Some additional fields to the cf-conventions (author, contact) are added for simplifying data sharing.

Parameters:
  • author – The author of the file.

  • contact – The contact address (email) of a person that can be contacted if one has questions about the file.

  • title – A succinct description of what is in the dataset.

  • institution – Specifies where the original data was produced.

  • source – The method of production of the original data. If it was model-generated, source should name the model and its version, as specifically as could be useful. If it is observational, source should characterize it (e.g., “surface observation” or “radiosonde”).

  • history – Provides an audit trail for modifications to the original data. Well-behaved generic netCDF filters will automatically append their name and the parameters with which they were invoked to the global history attribute of an input netCDF file We recommend that each line begin with a timestamp indicating the date and time of day that the program was executed.

  • references – Published or web-based references that describe the data or methods used to produce it.

  • comment – Miscellaneous information about the data or methods used to produce it.

  • script – The path to the script that was used to generate the file.

  • additional_attributes – Any attribute you want to add to the netcdf file produced.

emiproc.exports.icon.export_icon_oem(
inv: Inventory,
icon_grid_file: PathLike,
output_dir: PathLike,
group_dict: dict[str, list[str]] = {},
temporal_profiles_type: TemporalProfilesTypes = TemporalProfilesTypes.THREE_CYCLES,
nc_attributes: dict[str, str] = {'Conventions': 'CF-1.10', 'author': 'emiproc', 'comment': 'This file was automatically generated by emiproc', 'contact': 'https://emiproc.readthedocs.io/en/latest/support.html#contact', 'creation_time': '2026-05-28 14:10:34', 'history': '2026-05-28 14:10:34: created by emiproc ;\n', 'institution': 'Empa, Swiss Federal Laboratories for Materials Science and Technology', 'references': 'Produced by emiproc.', 'source': 'unspecified', 'title': 'emiproc generated file'},
substances: list[str] | None = None,
correct_tz_shift: bool = True,
year: int | None = None,
)

Export to a netcdf file for ICON OEM.

The inventory should have already been remapped to the emiproc.grids.ICONGrid .

For ICON-OEM you will need to add in the ICON namelist the path the files produced by this module:

! oem_nml: online emission module ---------------------------------------------
&oemctrl_nml
gridded_emissions_nc        =   '${OEMDIR}/oem_gridded_emissions.nc'
vertical_profile_nc         =   '${OEMDIR}/vertical_profiles.nc'
hour_of_day_nc              =   '${OEMDIR}/hourofday.nc'
day_of_week_nc              =   '${OEMDIR}/dayofweek.nc'
month_of_year_nc            =   '${OEMDIR}/monthofyear.nc'
! If you use the hour of year profile, use this instead of the three above
! hour_of_year_nc             =   '${OEMDIR}/hourofyear.nc'
/

Values will be converted from emiproc units: kg/y to OEM units kg/m2/s . The grid cell area given in the icon grid file is used for this conversion, and 365.25 days per year.

Temporal profiles are adapted to the different countries present in the data.
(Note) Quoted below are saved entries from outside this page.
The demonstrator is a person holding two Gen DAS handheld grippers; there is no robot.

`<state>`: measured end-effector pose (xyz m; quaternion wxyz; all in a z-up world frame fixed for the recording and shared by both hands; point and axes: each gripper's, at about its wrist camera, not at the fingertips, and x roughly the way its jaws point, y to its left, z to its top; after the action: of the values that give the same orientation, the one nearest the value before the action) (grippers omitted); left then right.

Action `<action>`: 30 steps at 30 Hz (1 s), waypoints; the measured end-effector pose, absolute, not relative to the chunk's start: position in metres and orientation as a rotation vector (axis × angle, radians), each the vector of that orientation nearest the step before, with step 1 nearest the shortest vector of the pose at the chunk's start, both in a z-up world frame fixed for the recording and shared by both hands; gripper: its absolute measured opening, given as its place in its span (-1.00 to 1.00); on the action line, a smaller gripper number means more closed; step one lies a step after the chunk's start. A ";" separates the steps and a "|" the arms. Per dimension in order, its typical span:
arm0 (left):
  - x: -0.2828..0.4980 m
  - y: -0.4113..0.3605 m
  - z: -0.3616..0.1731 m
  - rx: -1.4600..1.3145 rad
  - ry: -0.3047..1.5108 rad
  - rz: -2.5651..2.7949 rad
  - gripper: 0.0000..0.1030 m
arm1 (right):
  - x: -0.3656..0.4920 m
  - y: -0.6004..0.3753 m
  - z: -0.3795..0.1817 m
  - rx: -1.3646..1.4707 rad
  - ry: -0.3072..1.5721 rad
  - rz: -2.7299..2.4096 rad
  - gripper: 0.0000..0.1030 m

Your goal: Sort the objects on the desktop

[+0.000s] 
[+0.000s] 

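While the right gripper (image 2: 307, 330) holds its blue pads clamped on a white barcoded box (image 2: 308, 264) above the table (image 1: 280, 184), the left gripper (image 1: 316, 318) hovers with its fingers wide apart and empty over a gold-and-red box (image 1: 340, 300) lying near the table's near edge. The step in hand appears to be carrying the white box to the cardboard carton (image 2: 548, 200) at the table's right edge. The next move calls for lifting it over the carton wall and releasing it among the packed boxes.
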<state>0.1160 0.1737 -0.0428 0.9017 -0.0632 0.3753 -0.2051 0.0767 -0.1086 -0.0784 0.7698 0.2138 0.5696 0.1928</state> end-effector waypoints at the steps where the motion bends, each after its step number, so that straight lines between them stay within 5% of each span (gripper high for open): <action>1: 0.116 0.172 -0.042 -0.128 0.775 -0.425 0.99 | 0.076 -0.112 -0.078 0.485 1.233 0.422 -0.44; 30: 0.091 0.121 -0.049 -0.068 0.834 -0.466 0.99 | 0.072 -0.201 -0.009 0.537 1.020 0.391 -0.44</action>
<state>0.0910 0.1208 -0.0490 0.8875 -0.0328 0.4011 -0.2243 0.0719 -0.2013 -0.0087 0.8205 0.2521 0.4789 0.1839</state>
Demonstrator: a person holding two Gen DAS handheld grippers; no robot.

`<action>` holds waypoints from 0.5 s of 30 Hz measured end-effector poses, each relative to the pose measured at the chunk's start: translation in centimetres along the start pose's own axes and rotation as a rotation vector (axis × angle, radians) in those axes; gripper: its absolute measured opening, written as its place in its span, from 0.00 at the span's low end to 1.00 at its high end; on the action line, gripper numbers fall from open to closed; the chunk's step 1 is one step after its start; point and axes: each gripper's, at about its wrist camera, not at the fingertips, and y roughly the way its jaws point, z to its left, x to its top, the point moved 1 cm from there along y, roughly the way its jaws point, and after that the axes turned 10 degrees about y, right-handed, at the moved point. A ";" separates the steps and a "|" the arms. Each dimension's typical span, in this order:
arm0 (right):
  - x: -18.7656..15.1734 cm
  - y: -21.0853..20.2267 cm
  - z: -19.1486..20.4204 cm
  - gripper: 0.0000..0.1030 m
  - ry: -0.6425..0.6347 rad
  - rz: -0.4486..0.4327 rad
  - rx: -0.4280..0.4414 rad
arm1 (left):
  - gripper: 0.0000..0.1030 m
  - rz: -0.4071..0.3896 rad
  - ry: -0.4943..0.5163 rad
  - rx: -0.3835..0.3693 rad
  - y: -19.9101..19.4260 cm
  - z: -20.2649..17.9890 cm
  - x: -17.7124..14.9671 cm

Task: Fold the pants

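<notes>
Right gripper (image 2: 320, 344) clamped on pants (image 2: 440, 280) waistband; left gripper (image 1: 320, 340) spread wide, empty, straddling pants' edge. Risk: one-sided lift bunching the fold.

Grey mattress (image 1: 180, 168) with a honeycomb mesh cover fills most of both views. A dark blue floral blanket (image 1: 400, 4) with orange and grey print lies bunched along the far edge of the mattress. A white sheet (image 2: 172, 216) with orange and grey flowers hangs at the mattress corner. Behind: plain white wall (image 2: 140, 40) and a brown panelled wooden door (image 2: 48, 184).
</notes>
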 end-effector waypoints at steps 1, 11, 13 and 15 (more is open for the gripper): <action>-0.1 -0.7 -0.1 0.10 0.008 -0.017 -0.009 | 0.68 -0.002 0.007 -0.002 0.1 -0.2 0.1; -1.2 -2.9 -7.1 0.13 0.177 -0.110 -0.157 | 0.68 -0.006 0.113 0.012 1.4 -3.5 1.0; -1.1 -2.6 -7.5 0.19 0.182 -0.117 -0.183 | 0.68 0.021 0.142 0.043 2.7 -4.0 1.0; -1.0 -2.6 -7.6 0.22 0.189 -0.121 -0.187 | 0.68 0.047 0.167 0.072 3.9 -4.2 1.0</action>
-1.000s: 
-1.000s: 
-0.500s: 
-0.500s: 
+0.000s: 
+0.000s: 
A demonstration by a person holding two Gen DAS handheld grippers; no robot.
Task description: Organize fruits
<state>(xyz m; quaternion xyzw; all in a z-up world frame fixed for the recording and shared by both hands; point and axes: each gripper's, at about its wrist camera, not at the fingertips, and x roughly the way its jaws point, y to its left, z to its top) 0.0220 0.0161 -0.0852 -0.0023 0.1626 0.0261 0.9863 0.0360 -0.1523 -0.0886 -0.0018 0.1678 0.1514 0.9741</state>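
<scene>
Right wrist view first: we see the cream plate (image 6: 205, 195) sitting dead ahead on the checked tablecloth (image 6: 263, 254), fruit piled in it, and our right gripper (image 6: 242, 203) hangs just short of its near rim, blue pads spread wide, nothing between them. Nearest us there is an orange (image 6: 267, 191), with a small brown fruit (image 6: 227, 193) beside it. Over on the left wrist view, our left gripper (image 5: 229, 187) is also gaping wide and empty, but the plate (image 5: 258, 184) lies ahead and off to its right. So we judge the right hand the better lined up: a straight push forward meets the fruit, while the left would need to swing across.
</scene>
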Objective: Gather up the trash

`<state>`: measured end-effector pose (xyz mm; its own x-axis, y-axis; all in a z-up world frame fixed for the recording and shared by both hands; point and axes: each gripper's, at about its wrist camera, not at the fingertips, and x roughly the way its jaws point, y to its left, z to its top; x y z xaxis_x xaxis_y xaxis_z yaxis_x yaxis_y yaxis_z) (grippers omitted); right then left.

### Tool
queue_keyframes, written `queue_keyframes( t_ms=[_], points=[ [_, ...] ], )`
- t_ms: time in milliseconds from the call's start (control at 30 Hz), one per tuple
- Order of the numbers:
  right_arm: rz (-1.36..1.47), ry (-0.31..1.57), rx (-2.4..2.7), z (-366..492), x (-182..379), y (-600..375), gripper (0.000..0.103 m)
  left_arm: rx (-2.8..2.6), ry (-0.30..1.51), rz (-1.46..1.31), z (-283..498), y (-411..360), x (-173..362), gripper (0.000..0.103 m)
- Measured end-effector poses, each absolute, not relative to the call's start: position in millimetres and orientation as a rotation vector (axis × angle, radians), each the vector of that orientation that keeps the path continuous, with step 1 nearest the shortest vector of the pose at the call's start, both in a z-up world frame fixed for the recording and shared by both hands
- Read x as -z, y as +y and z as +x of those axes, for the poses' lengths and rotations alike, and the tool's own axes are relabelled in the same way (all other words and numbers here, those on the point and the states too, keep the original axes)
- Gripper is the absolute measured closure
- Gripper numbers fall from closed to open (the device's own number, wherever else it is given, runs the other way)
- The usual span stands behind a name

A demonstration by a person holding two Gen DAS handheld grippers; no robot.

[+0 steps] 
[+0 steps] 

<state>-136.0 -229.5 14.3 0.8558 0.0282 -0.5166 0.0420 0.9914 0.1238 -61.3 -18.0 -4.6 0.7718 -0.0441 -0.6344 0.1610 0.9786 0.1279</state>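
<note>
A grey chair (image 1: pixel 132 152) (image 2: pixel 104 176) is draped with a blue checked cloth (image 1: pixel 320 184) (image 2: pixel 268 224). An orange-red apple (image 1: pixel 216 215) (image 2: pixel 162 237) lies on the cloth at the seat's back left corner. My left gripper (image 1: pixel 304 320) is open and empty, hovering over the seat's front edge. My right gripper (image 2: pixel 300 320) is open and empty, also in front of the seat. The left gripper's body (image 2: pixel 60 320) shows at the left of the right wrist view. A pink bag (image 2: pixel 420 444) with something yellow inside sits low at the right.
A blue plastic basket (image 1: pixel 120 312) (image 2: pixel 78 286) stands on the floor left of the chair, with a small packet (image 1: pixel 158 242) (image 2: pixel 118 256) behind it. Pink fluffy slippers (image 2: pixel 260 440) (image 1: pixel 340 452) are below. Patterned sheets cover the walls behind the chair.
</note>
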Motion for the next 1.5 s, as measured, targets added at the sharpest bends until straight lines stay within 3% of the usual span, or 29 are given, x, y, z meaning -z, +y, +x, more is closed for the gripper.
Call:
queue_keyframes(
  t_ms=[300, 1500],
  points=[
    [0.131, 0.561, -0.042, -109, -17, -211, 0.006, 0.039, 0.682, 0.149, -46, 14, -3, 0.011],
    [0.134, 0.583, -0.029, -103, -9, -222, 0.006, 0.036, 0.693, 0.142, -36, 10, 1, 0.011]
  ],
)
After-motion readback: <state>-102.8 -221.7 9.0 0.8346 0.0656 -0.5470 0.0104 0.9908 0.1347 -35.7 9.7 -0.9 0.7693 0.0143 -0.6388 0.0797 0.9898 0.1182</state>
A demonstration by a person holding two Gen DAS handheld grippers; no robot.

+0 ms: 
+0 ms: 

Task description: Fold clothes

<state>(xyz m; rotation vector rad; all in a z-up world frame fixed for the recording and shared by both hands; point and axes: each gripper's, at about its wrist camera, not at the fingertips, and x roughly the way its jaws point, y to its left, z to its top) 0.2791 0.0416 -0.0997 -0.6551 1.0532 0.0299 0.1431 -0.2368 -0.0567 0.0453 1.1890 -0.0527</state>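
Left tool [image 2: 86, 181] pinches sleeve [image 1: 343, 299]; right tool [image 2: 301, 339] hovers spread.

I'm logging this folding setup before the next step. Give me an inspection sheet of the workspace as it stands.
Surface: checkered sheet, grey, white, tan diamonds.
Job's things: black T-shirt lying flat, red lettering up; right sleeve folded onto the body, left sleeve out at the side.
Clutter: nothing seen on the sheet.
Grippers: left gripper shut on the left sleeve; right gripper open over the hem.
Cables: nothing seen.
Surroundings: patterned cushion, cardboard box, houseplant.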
Shifts for local time are applied to the countries individually. Grid cells are assigned to a country using the timezone mask from emiproc.utilities.get_timezone_mask() and country ids are set as the country_id attribute of the output NetCDF file.

Parameters:
  • inv – The inventory to export.

  • icon_grid_file – The icon grid file.

  • output_dir – The output directory.

  • group_dict – If you groupped some categories, you can optionally add the groupping in the metadata.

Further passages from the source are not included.